Relators obtained the list during discovery from former Defendant Forensic, in response to an interrogatory that asked Forensic to "[i]dentify each engineering report related to damage caused by Hurricane Katrina that was reviewed, updated, changed, or altered in any way after such report was provided to State Farm." Forensic's Resps. [992-2] at 4. The Fifth Circuit has held that the requirement for particularity in pleading fraud "must be laid out before access to the discovery process is granted, " and that courts are required to apply Rule 9(b) "with force, without apology." Williams v. WMX Techs., Inc., 112 F.3d 175, 178 (5th Cir. 1997) (emphasis in original). Other district courts in the Fifth Circuit have rejected attempts to amend a fraud complaint based upon facts learned during discovery. See, e.g., In re Gulf States Long Term Acute Care of Covington, LLC, Nos. 11-1659 & 13-508, 2014 WL 107870, at *2 (E.D. La. Jan. 9, 2014) (citing United States for the Use and Benefit of Siemens Bldg. Techs., Inc. v. Grot, Inc., No. 4:05CV77, 2005 WL 2012263, at **2-3 (E.D. Tex. Aug. 19, 2005)).

The central issue in this case has been State Farm's adjustment of flood claims under the NFIP. Relators have maintained throughout this litigation that State Farm ordered engineering reports only in instances where it was adjusting wind claims, and that the reports were contained in State Farm homeowners' wind claim files, not in flood claim files. The list attached to Relators' Reply provides, at most, reliable indicia that the owners of these eighteen (18) properties more likely than not had a homeowners' policy with State Farm, that those insured individuals submitted a homeowners' claim to State Farm for wind damage sustained during Hurricane Katrina, and that the engineering reports in the homeowners' claim files were "reviewed, updated, changed, or altered in any way after such report was provided to State Farm." Forensic's Resps. [992-2] at 4. It is unclear from Relators' discovery request and the list itself what changes were made to the reports and whether such changes had anything to do with flood damage, if any, sustained at that particular property. State Farm's conduct with respect to the adjustment of homeowners' claims, in and of itself, is insufficient to state a claim that State Farm violated the FCA with respect to a particular flood claim.

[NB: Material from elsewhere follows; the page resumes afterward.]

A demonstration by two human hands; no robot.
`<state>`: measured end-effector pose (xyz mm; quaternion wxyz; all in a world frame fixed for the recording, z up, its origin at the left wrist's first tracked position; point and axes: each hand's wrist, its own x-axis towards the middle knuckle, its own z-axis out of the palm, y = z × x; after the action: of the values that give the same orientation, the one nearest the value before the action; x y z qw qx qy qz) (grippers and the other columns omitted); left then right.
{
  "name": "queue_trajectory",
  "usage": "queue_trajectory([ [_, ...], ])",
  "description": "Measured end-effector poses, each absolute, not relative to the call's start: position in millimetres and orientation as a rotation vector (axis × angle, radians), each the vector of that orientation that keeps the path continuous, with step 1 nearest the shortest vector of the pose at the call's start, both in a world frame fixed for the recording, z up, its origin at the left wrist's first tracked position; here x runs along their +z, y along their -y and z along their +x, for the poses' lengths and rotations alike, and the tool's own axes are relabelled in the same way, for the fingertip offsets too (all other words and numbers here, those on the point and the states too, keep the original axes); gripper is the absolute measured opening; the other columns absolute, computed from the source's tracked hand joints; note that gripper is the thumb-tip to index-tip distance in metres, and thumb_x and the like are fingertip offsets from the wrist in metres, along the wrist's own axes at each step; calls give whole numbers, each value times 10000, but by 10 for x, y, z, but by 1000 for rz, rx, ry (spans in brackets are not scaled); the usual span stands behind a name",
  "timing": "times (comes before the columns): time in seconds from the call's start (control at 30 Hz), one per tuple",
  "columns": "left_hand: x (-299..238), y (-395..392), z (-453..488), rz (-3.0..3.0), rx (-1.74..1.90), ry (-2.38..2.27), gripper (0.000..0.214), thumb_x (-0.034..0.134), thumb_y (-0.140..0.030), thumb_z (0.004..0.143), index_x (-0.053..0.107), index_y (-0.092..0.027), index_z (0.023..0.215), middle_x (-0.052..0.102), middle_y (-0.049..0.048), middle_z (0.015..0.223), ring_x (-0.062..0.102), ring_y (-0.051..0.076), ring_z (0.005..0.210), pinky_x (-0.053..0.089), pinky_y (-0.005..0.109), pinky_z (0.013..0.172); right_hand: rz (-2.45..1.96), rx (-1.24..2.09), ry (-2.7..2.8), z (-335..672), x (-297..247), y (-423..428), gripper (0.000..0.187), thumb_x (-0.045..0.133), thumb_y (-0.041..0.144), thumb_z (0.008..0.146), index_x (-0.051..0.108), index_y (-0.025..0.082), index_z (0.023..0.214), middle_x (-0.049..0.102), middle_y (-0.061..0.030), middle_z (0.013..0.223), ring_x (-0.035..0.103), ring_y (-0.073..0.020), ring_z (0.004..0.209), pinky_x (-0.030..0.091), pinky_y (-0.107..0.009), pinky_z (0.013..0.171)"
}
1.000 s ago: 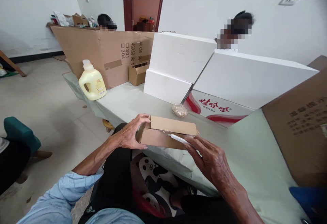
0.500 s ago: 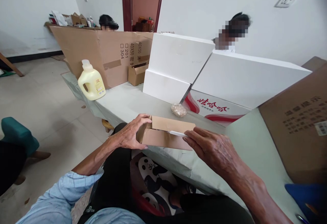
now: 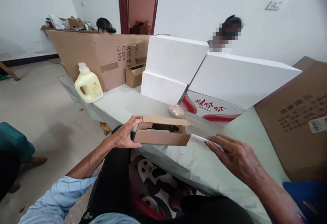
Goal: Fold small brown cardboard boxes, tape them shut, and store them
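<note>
My left hand (image 3: 127, 132) grips the left end of a small brown cardboard box (image 3: 162, 139), thumb below and fingers at the top edge. The box is tilted over the near edge of the table, its long top parted, and something dark (image 3: 163, 127) shows inside, too shaded to name. To the right of the box, my right hand (image 3: 231, 150) is closed on a slim white strip-like tool (image 3: 201, 138). Its tip lies close to the box's right end; whether they touch I cannot tell. Just beyond the box is a small clear-wrapped bundle (image 3: 176, 111).
A pale yellow jug (image 3: 89, 85) stands at the table's left edge. Behind are a large carton (image 3: 107, 60), a small open box (image 3: 134, 76), stacked white boxes (image 3: 176, 59) and a red-and-white carton (image 3: 209, 106). Another brown carton (image 3: 296, 125) stands at right. Two people are beyond.
My right hand has moved right, drawing the white tool away from the box's top. The box's top gap has widened and shows the dark inside. My left hand keeps its grip.
</note>
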<state>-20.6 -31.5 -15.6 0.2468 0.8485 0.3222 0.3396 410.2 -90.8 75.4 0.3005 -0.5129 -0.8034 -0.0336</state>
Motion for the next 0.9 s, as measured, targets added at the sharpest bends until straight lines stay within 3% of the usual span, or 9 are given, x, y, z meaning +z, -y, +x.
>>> queue_trajectory([
  [0.07,-181,213,-228,2272,937,-902,914,893,-362,784,419,-256,1559,444,188,1581,522,377,1460,564,493,1105,-1267,-61,2136,4098,588,978,319,580,513,1097,756,247,1080,738,-36,868,666,-170,673,491,-307,629],
  [0.23,-170,-30,-276,2195,918,-970,928,892,-398,768,443,-212,1559,516,170,1550,548,375,1447,520,540,1179,-1163,-79,1935,3860,268,1127,101,649,320,1066,712,243,1083,710,-22,861,667,-169,714,534,-293,687],
  [0.4,-202,-94,-304,2221,901,-961,1040,921,-483,756,411,-207,1618,449,196,1650,475,403,1546,420,596,1280,-1152,-9,1822,3792,211,1191,76,678,305,1040,722,246,1061,711,-24,846,671,-175,717,541,-290,679],
  [0.57,-161,-41,-296,2332,977,-1034,1014,944,-515,760,457,-222,1600,411,213,1676,428,427,1582,391,633,1296,-1160,48,1789,3782,270,1244,117,657,335,1048,736,248,1051,698,-22,819,648,-174,680,527,-291,651],
  [0.7,77,51,-244,2410,1156,-1169,821,890,-556,828,561,-248,1514,487,191,1610,487,411,1522,442,642,1257,-1104,54,1808,3724,308,1281,88,644,280,1053,726,252,1072,680,-4,807,627,-156,653,504,-275,628],
  [0.8,318,159,-137,2483,1407,-1199,608,845,-510,899,648,-243,1408,592,168,1473,570,374,1415,483,618,1218,-1059,52,1827,3648,313,1309,96,642,225,1050,714,253,1106,701,-12,848,647,-158,682,512,-275,647],
  [0.9,512,326,52,2584,1421,-1027,488,809,-455,960,684,-231,1376,665,159,1370,643,333,1302,553,557,1135,-1017,107,1871,3529,300,1339,120,630,195,1053,702,252,1131,711,-27,872,653,-165,710,519,-280,660],
])
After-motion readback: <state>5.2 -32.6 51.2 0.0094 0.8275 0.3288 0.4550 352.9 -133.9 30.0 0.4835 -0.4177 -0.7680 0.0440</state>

For instance, Relators have not alleged that any of these eighteen (18) properties were even covered by an SFIP, let alone an SFIP issued and adjusted by State Farm. Even assuming all eighteen (18) properties were covered by a State Farm issued SFIP, Relators have not offered sufficient detail to provide reliable indicia that would lead to a strong inference that any flood claims were actually submitted on any of these eighteen (18) properties. See Grubbs, 565 F.3d at 190.[3] Even if State Farm somehow coerced Forensic to manipulate the engineering reports for homeowners' wind claim files, as Relators allege, this fact alone would not necessarily mean that these properties were also covered by a State Farm issued SFIP or that any claims, false or otherwise, were made on a particular SFIP. The Court therefore finds that the inclusion of this list in a Second Amended Complaint would not add sufficiently detailed factual allegations to overcome a motion to dismiss. For these reasons as well, Relators' request to expand discovery should be denied.

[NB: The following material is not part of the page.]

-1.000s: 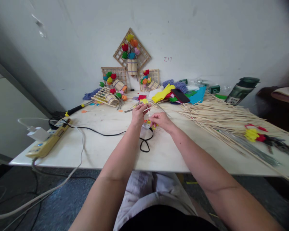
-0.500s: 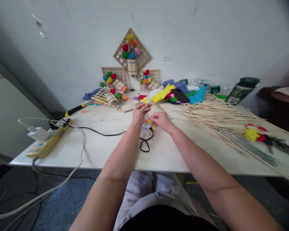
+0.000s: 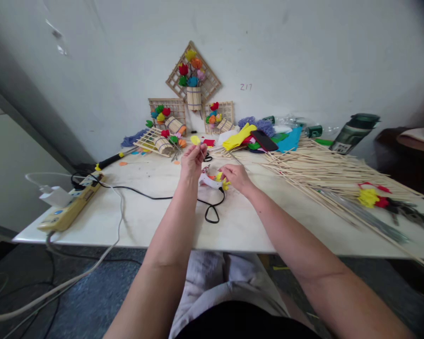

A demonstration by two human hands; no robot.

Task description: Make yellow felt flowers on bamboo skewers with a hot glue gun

B. Relators' Request for the Court to Impose Maximum Civil Penalty

Relators assert that "[i]n light of the magnitude of State Farm's intentional fraud upon the federal government, the Court should assess the maximum civil penalty of $11, 000 against State Farm." Relators' Mem. in Supp. of Mot. [1105] at 17. Relators contend that "State Farm knowingly employed a systematic fraud in the wake of a devastating natural disaster to enrich itself at the Government's expense." Id. at 18.

State Farm responds that "[a] jury's finding of a single putative false claim cannot be characterized as systematic' in any sense." Def.'s Mem. in Opp'n to Relators' Mot. [1108] at 24. State Farm maintains that there is no basis in the record for imposition of the maximum penalty and that imposition of the minimum civil penalty of $5, 500.00 is appropriate. Id. at 23-24.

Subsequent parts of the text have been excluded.